AfD-„Herbstoffensive“ in Magdeburg
In Erfurt macht die AfD in der kommenden Woche Pause und reagiert damit auf Andre Poggenburg, den Landessprecher der Partei in Sachsen-Anhalt. Zu Beginn der Veranstaltung übernahm er die Begrüßung und forderte die Anwesenden auf, am kommenden Mittwoch zu einem AfD-Marsch nach Magdeburg zu kommen. In dem ostdeutschen Bundesland wird im kommenden Jahr ein neuer Landtag gewählt, nach einer kurzzeitigen Schwächung könnte die AfD in das Landesparlament einziehen. Auch hier profitiert die Partei in ihrer ausgerufenen „Herbstoffensive“ von den Diskussionen um steigende Flüchtlingszahlen.

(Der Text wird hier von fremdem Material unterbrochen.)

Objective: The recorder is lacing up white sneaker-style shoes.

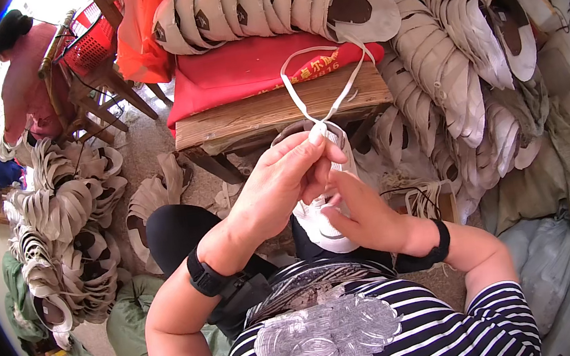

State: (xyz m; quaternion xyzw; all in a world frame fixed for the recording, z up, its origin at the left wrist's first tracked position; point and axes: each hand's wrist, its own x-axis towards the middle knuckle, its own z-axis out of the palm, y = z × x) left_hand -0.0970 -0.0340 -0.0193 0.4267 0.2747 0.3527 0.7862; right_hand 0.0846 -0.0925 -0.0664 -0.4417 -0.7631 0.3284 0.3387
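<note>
A white shoe upper (325,228) rests over my lap, its rounded toe toward me. My left hand (291,170) is closed above it, pinching a white shoelace (295,98) between thumb and fingertip. From that pinch the lace loops up and away over the wooden bench. Beside the left fingers, my right hand (369,212) has its fingers curled in close to the shoe's lacing area. What those fingers grip is hidden. Both hands meet over the middle of the shoe and cover much of it.
Ahead stands a wooden bench (277,111) with a red cloth (237,77) and a row of nested beige shoe uppers (243,9). More stacked uppers (438,66) rise at right; others heap on the floor (61,212) at left. A person (31,81) sits far left near a red basket (87,42).
</note>
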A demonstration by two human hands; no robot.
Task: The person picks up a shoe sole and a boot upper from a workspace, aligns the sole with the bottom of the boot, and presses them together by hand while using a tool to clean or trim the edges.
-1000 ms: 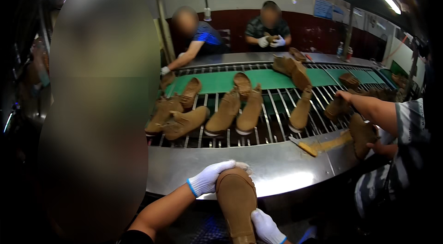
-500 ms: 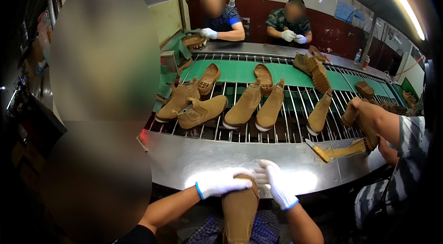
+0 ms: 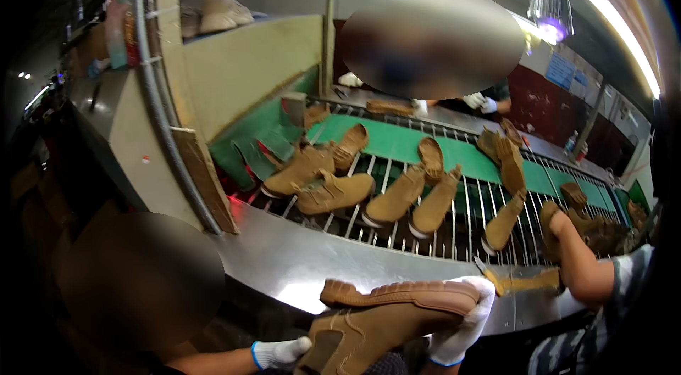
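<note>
A tan ankle boot [image 3: 386, 329] with a brown rubber sole lies tipped over in front of me, its sole turned upward and its toe to the right. My right hand [image 3: 474, 322], in a white glove with a blue cuff, is wrapped round the toe. At the heel side, my left hand [image 3: 282, 352], gloved alike, is closed on the shaft beside the dark side panel; some of its fingers are hidden behind the boot. Beyond the metal ledge, several tan boots [image 3: 335, 192] stand on a rack of metal bars, with a loose brown sole [image 3: 430, 157] behind them.
A bare metal ledge [image 3: 262, 254] runs between me and the rack. On it, to the right, lies a knife with a yellowish handle [image 3: 491, 277]. A co-worker's arm [image 3: 585, 258] reaches in at the right, holding a boot. Across the green belt [image 3: 394, 135] are other gloved hands.
The boot has turned from upright to sole-up and lies sideways. My right hand now wraps the toe, and my left has moved down to the shaft. The view has swung left.
</note>
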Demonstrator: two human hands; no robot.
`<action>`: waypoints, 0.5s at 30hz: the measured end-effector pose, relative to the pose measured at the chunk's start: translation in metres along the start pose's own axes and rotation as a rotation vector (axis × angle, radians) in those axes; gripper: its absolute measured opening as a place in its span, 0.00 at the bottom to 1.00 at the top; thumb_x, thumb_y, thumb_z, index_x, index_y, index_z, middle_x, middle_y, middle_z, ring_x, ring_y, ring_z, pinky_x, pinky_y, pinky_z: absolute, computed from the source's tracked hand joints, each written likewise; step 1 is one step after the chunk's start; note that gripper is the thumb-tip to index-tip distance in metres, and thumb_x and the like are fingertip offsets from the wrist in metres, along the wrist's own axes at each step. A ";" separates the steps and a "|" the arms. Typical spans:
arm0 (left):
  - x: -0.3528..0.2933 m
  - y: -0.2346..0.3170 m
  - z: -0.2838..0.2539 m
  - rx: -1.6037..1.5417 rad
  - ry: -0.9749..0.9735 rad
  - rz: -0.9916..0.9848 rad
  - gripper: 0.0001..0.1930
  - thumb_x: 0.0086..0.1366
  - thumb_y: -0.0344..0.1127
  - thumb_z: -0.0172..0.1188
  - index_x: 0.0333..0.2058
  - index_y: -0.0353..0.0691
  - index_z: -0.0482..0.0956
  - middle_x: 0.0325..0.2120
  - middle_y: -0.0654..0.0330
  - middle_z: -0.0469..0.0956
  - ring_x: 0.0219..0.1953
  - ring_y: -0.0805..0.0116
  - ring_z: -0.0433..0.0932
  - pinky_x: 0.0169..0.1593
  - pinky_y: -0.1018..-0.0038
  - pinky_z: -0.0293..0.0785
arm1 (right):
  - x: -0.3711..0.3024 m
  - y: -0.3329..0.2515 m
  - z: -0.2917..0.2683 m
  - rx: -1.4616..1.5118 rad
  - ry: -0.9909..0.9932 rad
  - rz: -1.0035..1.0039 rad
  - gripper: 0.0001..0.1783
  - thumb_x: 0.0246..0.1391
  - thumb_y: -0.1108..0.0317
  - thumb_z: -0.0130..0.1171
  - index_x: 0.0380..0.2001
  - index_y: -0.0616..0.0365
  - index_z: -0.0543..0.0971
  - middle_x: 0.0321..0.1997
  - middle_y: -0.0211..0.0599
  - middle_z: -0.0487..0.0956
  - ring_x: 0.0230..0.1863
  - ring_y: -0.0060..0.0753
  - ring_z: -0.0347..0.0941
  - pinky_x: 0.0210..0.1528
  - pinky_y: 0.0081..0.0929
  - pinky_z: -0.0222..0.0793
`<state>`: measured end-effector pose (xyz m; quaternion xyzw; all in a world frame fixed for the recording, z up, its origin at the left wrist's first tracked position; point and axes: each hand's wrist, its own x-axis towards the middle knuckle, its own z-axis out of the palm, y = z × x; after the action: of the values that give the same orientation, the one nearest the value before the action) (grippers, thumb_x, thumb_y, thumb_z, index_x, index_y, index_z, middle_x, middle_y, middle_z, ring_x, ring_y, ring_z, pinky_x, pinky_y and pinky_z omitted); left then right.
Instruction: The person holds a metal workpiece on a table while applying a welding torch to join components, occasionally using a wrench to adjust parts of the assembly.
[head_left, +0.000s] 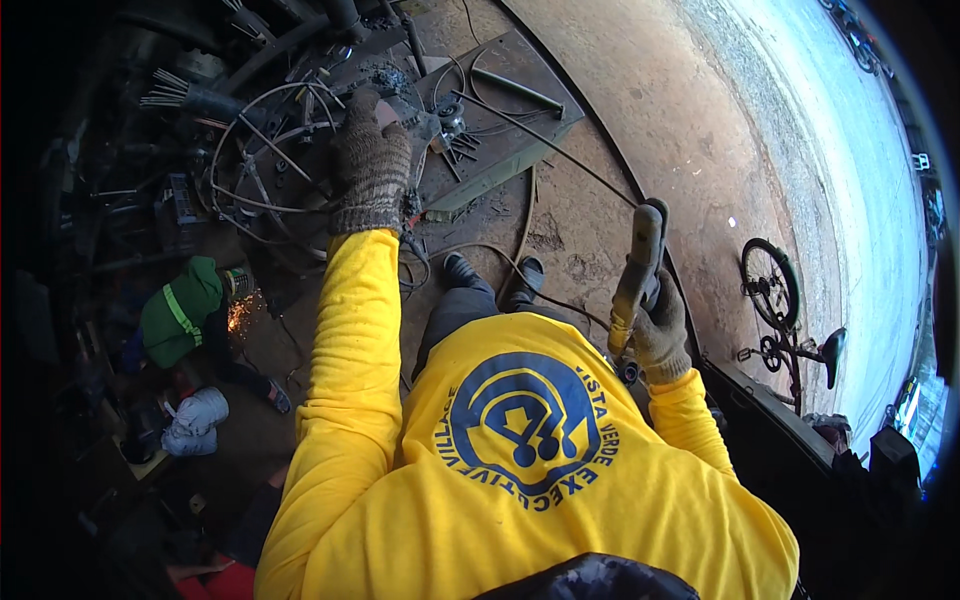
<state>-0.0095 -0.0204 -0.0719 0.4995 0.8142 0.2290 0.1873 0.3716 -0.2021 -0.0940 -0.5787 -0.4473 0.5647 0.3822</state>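
Yellow shirt [520,430], nearest my camera. Gloved right hand [664,335]: closed around rod holder [640,262], which juts ahead of it; thin rod [560,159] extends toward worktop [500,162]. Gloved left hand [372,165]: at worktop's left; its grip I cannot tell.

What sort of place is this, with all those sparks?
Probably a metalworking shop: orange sparks fly near someone in a green top, and the gloved right hand holds what looks like a welding-rod holder.

Metal bar [518,90] on table [525,58] ahead, bicycle [771,352] far right, another person [180,312] (sparks [240,313] just beside) left
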 end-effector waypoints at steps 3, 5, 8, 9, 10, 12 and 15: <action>0.004 -0.003 0.002 0.018 -0.027 0.010 0.32 0.62 0.36 0.65 0.64 0.44 0.68 0.62 0.44 0.72 0.64 0.45 0.72 0.67 0.57 0.70 | 0.012 -0.013 0.012 0.052 0.009 -0.005 0.36 0.51 0.59 0.76 0.58 0.63 0.74 0.51 0.39 0.81 0.52 0.30 0.76 0.58 0.30 0.71; 0.006 -0.010 0.004 0.013 -0.065 0.033 0.34 0.62 0.38 0.65 0.66 0.45 0.65 0.63 0.43 0.72 0.65 0.45 0.72 0.67 0.56 0.70 | 0.016 -0.016 0.018 0.036 0.006 -0.016 0.36 0.51 0.58 0.76 0.59 0.64 0.74 0.52 0.39 0.81 0.52 0.30 0.76 0.58 0.30 0.71; 0.003 -0.005 -0.004 0.072 -0.139 0.060 0.42 0.62 0.42 0.67 0.71 0.48 0.56 0.65 0.40 0.68 0.65 0.43 0.71 0.67 0.54 0.69 | 0.022 -0.021 0.018 -0.005 -0.019 -0.062 0.38 0.51 0.57 0.76 0.60 0.65 0.73 0.52 0.38 0.81 0.52 0.29 0.76 0.59 0.30 0.70; 0.000 -0.002 -0.014 0.091 -0.185 0.038 0.43 0.62 0.42 0.68 0.72 0.47 0.55 0.65 0.40 0.68 0.65 0.43 0.71 0.67 0.54 0.69 | 0.025 -0.025 0.020 -0.001 -0.020 -0.056 0.38 0.51 0.57 0.76 0.60 0.65 0.73 0.52 0.38 0.81 0.52 0.29 0.76 0.59 0.30 0.70; -0.002 0.009 -0.024 0.111 -0.244 0.020 0.44 0.63 0.41 0.68 0.72 0.45 0.54 0.65 0.40 0.69 0.66 0.43 0.71 0.67 0.54 0.69 | 0.026 -0.028 0.021 0.003 -0.012 -0.040 0.38 0.51 0.57 0.76 0.60 0.65 0.73 0.52 0.38 0.81 0.52 0.28 0.76 0.58 0.29 0.70; -0.005 0.015 -0.027 0.104 -0.287 0.022 0.45 0.62 0.40 0.69 0.73 0.43 0.52 0.65 0.40 0.69 0.66 0.42 0.70 0.68 0.55 0.69 | 0.029 -0.031 0.021 0.004 0.005 -0.006 0.38 0.51 0.57 0.76 0.59 0.65 0.73 0.50 0.37 0.80 0.51 0.27 0.76 0.57 0.28 0.71; -0.004 0.005 -0.020 0.030 -0.252 0.071 0.48 0.60 0.40 0.71 0.74 0.44 0.51 0.65 0.39 0.67 0.67 0.42 0.69 0.68 0.55 0.68 | 0.036 -0.034 0.014 0.009 -0.014 0.027 0.37 0.50 0.57 0.76 0.59 0.65 0.73 0.49 0.36 0.81 0.49 0.26 0.76 0.55 0.27 0.71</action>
<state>-0.0150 -0.0256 -0.0519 0.5555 0.7693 0.1587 0.2727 0.3534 -0.1581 -0.0744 -0.5789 -0.4397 0.5758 0.3742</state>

In Thüringen mobilisiert die AfD am 21. Oktober auf den Erfurter Domplatz, dort soll dann auch die Bundesvorsitzende Frauke Petry reden. Nach anfänglicher Skepsis kommt die die promovierte Chemikerin inzwischen wohl auch innerparteilich nicht mehr an dem Thüringer Landesverband und seinem rechtsnationalen Vorsitzenden Höcke vorbei.